I was one such inquisitive mind as I was a big fan of the Sam Raimi Spiderman series. After coming home from seeing the new film not a few hours ago I can honestly say that I don’t have those questions anymore. Comics are notorious for reinventing their characters to fit the generation that’s reading them. Is it any wonder that the films would do the same? Yes the thirty year olds who grew up reading the comics and went to see the first movie still remember it quite well, but the ten year olds whose thirty year old parents took them to see it are now twenty and can now appreciate the journey of Spiderman all the more. Why should they be denied the greatness of that journey simply because a similar movie was made not ten years ago?
It’s a different time, the story is being told to different people. We’re different. Stan Lee has often been quoted as saying that superheroes are the mythology of the day. Mythologies change over time. They evolve and grow based on who is telling them. In 2002 we needed a hero. To quote Rosemary Harris as May Parker from Spiderman 2:
“I believe there’s a hero in all of us. That keeps us honest, makes us noble. Even if we have to give up the thing we want the most.”
We needed someone to teach us that. We needed someone to look up to in our time of need. That’s the Spiderman that Sam Raimi created for us when we needed it the most. But that isn’t who we need anymore, and that isn’t the Spiderman you’re going to see in The Amazing Spiderman. In this you’re going to see “the man in every hero”. The guy who wants to do the right thing but isn’t always sure what that is, the orphaned kid who misses his parents, the boyfriend with a thousand masks.

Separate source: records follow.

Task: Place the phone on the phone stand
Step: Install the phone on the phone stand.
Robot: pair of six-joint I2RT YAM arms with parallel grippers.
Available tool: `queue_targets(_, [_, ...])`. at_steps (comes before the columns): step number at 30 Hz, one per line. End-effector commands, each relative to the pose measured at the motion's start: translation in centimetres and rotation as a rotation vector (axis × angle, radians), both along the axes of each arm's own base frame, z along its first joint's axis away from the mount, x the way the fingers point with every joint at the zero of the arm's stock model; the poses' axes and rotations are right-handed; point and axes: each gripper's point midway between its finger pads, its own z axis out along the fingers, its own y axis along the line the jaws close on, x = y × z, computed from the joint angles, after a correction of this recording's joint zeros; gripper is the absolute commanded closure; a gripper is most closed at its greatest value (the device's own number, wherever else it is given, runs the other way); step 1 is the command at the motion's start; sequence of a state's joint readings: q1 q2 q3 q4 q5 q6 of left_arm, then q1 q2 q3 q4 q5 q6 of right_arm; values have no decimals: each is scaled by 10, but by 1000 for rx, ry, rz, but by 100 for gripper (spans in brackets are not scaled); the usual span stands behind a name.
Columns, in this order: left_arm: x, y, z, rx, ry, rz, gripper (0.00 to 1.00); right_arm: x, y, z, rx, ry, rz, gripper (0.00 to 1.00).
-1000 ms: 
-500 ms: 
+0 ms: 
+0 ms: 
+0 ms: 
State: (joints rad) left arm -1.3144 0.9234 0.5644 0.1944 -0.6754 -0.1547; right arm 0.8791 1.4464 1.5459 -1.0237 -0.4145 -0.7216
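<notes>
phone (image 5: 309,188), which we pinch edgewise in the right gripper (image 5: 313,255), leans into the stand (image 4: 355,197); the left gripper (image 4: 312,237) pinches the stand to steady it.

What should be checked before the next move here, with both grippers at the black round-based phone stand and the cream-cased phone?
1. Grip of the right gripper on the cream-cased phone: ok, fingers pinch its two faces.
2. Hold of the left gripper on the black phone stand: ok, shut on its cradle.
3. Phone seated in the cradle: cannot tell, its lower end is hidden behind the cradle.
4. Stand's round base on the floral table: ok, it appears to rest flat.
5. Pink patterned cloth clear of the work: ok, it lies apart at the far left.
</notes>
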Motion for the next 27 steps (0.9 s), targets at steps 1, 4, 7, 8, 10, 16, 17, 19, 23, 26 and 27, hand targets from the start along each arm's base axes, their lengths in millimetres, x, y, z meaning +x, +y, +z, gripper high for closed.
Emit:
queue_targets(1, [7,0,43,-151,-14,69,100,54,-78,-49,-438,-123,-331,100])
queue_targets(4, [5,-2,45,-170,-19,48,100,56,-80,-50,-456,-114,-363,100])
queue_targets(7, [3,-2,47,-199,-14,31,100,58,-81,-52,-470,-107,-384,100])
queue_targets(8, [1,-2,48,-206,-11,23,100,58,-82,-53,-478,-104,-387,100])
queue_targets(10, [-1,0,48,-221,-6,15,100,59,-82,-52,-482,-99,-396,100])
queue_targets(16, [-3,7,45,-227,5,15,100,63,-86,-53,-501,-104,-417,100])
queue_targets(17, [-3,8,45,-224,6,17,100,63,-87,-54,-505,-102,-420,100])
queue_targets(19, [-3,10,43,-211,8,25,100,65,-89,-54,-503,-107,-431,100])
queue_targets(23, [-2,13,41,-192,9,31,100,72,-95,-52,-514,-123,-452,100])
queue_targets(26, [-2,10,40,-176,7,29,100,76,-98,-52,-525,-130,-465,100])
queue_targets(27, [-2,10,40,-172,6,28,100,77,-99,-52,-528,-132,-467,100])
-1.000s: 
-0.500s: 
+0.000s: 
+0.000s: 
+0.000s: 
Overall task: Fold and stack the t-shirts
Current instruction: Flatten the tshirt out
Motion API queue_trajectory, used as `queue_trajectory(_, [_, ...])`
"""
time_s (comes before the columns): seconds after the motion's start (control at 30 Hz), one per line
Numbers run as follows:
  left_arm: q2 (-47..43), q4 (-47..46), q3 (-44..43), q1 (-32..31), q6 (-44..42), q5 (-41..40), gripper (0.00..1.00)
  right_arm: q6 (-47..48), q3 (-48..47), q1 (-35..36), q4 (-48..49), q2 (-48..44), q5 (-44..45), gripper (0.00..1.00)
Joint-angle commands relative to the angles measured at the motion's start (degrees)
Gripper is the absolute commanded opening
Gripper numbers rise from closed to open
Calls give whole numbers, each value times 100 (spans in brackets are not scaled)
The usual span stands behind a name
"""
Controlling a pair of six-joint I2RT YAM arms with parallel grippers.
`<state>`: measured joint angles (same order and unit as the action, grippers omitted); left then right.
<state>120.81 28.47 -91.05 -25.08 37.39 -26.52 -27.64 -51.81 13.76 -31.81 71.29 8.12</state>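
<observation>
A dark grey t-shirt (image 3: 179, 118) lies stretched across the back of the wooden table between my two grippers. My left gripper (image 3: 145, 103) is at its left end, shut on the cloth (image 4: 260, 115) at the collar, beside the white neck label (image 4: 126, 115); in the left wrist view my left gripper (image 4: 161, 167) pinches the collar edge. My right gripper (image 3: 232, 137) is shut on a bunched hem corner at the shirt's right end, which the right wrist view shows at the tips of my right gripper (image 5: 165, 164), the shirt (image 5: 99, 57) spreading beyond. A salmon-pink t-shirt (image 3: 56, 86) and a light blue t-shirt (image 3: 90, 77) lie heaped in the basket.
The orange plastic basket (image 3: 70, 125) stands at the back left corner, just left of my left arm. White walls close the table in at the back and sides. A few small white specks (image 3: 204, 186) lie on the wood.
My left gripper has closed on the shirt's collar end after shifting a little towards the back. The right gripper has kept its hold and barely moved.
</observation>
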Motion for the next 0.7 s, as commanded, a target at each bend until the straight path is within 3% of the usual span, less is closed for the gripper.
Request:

That’s the hero that we need now, and that’s the hero we got. Was this reboot necessary? You’re welcome to your own opinion on the subject, but I’m going to go with yes. Not because Sam Raimi did a bad job with the first three films, he didn’t, though I have my issues with the third film. But because whether he’s in a friendly neighborhood, or spinning spectacular webs, Spiderman will always be...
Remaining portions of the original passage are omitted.